Flaş frekansını 100 saniye başına ve 1000 mikron kare hücre alanı başına yanıp sönme sayısı olarak hesaplamak için excel'i kullanın. Her flaş için zirveye kadar genlik süresini ve bozunma süresini hesaplamak için. Etkileşimli veri dilinde yazılmış özel olarak geliştirilmiş bir programın parçası olan flash parametre analizi için özel olarak geliştirilmiş bir program kullanın.

Bu protokol kullanılarak, anestezi uygulanmış farelerin iskelet kaslarında tek mitokondriyal olayların in vivo görüntülemesi yapılabilir, ardından perfüze kalpte insi görüntüleme yapılabilir. Burada gösterildiği gibi. Bir mitokondriyal membran potansiyel göstergesi olan TMRM, genellikle M-T-C-P-Y-F-P'nin konumunu doğrulamak için kullanılır ve M-T-C-P-Y-F-P sinyali ile tam bir örtüşme modeli göstermelidir.

Spektrumları CP YFP'ninkinden ayırt edilebilir ve sıralı uyarma yöntemini kullanarak, TMRM ve MTCP'nin emisyon sinyalleri birbiriyle etkileşime girmeyecektir.
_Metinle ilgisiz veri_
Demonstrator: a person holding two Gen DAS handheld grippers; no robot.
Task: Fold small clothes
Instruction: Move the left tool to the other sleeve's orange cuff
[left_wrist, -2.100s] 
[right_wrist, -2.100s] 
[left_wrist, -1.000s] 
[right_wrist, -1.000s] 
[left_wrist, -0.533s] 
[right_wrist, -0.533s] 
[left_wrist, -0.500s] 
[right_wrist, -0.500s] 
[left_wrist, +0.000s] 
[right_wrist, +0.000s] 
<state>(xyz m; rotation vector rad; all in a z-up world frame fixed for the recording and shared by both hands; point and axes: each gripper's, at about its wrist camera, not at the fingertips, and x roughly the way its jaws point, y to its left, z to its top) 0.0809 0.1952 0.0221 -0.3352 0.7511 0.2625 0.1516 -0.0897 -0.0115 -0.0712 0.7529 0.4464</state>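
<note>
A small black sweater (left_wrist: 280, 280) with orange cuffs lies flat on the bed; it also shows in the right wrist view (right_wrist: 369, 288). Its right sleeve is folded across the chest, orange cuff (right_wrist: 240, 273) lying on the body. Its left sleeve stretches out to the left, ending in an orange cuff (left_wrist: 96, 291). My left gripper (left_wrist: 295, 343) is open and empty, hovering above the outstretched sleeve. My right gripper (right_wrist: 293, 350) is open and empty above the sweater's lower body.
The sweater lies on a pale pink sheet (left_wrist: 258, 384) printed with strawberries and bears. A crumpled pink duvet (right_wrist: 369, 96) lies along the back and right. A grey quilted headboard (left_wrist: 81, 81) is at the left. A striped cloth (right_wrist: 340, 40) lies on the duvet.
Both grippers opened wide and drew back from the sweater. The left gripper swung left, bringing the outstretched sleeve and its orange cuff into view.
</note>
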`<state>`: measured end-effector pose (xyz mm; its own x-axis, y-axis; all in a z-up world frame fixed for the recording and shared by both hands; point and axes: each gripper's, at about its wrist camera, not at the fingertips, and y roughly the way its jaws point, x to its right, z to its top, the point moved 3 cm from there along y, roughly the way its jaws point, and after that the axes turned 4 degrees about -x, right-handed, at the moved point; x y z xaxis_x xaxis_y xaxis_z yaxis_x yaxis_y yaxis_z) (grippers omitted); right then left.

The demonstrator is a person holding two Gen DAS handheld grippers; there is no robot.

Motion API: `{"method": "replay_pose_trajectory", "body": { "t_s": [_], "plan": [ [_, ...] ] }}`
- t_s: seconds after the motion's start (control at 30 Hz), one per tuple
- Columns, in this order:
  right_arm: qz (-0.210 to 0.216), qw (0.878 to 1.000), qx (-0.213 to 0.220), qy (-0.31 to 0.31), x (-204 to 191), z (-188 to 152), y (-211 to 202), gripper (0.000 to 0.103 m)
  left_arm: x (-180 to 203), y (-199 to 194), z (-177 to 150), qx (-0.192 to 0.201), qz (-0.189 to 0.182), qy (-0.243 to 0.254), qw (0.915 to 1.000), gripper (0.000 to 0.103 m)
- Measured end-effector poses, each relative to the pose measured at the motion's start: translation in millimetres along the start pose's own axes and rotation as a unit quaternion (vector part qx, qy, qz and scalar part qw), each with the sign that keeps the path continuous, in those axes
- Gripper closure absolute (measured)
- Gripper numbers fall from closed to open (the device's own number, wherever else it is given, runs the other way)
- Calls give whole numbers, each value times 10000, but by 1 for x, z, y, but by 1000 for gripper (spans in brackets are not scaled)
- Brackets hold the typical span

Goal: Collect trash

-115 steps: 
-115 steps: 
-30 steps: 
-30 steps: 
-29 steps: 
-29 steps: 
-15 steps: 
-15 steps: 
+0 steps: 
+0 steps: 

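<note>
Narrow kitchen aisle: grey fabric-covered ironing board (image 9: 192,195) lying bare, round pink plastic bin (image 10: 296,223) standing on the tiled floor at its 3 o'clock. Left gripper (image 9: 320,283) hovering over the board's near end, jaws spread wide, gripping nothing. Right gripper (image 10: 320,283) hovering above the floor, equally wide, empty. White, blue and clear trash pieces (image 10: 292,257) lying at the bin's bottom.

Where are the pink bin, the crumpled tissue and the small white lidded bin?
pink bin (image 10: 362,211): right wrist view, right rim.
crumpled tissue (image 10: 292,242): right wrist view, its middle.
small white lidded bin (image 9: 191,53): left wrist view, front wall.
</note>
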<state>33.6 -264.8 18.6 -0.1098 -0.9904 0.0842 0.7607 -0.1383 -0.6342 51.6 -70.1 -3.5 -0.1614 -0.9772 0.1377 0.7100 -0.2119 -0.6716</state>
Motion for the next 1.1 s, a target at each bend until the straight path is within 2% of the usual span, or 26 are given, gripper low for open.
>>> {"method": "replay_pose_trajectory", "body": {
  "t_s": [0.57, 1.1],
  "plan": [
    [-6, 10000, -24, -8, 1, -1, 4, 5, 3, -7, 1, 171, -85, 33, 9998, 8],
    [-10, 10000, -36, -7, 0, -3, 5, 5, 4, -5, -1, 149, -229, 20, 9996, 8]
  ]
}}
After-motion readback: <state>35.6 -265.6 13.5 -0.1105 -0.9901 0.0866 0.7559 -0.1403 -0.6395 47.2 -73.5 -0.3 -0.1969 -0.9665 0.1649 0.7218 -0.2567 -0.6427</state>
Bu görüntüler, hem iskelet kası dokularında hem de miyokardda arka plan sinyalleri üzerinde geçici bir floresan artışı gösteren seri 2D tarama görüntülerinde, membran depolarizasyonunun eşlik ettiği tek mitokondriyal süperoksit flaşının tanımlanabileceğini göstermektedir. Yüksek çözünürlüğün yanı sıra, yeterli floresan yoğunluğu da gereklidir.

Bu, lazer yoğunluğunun ve toplama kanallarındaki kazancın modüle edilmesiyle elde edilebilir. Genel olarak, hücreden gelen bazal floresan sinyali, kanalın maksimum yoğunluğunun üçte biri ila dörtte biri arasında ayarlanır. M-T-C-P-Y-F-P ekspresyon seviyesi ve TMRM yüklemesi hayvanlar arasında farklılık gösterebileceğinden, metabolik substratlar gibi hem fizyolojik hem de patolojik bozulmalar olmak üzere her deney için görüntüleme koşullarının ince ayarı yapılmalıdır.

Burada belirtildiği gibi elektriksel stimülasyon ve iskemik reperfüzyon, süperoksit flaş aktivitesinin hücresel metabolik durumdaki değişikliklere yanıt verdiğini göstermek için kullanılmıştır. Bu prosedürü denerken, ağzın uygun anestezisini ve perfüze edilmiş kalbin doğru durumunu korumayı unutmamak önemlidir. Bu prosedürü takiben, miyokardiyal lösemi ve reperfüzyon hasarı sırasında mitokondriyal disfonksiyon gibi ek soruları yanıtlamak için iskemi ve füzyon gibi diğer yöntemler uygulanabilir.